Source: Metals Focus, World Gold Council
Summary
Despite higher gold prices, mined gold production has grown only modestly, raising questions about long‑term sustainability. While the risk that we run out of “easy” reserve appears limited, technological advances and a gold price that is high enough should help unlock currently uneconomic supply. And sizeable above‑ground stocks – though not all readily accessible – can supplement mine output when conditions allow, supporting overall supply stability.
Even when large projects come online, their near‑term price impact is likely limited. Our model suggests a 25t change in supply translates into roughly a 1% price move, all else equal, but real‑world dynamics are far more complex. Lastly, fragmented production, artisanal mining, and recycled supply make coordinated supply responses unlikely, reinforcing gold’s long‑term market stability.
Footnotes
1We published our FY 2025 and Q4 data ahead of most companies’ quarterly reports, so the final numbers will differ from our estimates.
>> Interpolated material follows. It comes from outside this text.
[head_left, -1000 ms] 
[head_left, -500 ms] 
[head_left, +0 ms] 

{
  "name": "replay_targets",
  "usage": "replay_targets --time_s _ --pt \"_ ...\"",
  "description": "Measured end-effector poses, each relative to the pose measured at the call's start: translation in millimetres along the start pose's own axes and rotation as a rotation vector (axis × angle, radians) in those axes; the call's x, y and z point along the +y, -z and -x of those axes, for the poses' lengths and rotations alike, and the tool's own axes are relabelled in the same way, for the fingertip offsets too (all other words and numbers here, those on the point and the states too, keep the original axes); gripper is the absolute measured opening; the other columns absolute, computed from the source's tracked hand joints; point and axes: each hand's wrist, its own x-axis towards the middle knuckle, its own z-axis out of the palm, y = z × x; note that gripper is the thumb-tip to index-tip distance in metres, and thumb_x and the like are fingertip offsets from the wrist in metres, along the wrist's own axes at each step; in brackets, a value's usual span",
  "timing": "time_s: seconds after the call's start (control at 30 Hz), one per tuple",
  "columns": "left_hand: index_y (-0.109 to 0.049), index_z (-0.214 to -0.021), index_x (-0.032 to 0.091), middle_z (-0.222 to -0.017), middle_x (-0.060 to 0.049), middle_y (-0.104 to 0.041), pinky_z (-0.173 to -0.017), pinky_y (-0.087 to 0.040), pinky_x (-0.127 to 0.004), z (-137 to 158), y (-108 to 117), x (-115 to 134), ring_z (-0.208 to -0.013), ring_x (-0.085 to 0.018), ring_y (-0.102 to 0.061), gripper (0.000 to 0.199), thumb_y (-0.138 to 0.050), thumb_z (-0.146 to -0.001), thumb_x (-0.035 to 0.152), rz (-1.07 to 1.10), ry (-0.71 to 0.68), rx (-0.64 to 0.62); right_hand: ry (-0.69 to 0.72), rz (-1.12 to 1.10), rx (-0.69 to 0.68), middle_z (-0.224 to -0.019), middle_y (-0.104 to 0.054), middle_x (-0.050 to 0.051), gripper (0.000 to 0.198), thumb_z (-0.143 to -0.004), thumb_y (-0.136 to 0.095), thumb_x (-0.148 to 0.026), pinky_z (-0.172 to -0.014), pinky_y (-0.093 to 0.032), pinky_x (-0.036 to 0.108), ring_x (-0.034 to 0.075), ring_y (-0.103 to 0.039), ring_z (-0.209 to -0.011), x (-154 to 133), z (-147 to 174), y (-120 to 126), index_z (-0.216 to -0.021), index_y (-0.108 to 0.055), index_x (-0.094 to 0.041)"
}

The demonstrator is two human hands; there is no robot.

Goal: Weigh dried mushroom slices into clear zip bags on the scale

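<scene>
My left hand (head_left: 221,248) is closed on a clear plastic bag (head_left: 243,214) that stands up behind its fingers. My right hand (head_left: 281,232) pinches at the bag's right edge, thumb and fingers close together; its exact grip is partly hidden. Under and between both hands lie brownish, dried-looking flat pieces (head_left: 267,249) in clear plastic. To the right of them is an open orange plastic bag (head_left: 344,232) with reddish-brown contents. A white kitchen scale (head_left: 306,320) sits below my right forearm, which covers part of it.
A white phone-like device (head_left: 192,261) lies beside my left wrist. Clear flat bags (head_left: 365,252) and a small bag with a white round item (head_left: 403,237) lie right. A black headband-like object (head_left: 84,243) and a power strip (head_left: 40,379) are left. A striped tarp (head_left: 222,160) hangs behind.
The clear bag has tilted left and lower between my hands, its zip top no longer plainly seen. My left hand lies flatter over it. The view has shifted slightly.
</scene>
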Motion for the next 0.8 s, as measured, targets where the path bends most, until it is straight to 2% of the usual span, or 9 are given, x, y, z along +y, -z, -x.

Revisions to our mine supply dataset are usually concentrated in recent quarters, but revised mine production data released by the government of Indonesia saw a 7t and 5t increase in estimates for mine production as far back as 2015 and 2018, respectively.
2More exploration would incur up-front costs, and mines with reserve lives of more than about 20 years are not rewarded by the equity market.
3See: Mantle oxidation by sulfur drives the formation of giant gold deposits in subduction zones | PNAS, 19 December 2024.
4See: Gold in seawater - ScienceDirect, May 1990.
5See: Environmental, Social and Governance (ESG)
6See: Understanding ASGM: A Vital Segment of the Gold Sector | World Gold Council, 27 June 2025.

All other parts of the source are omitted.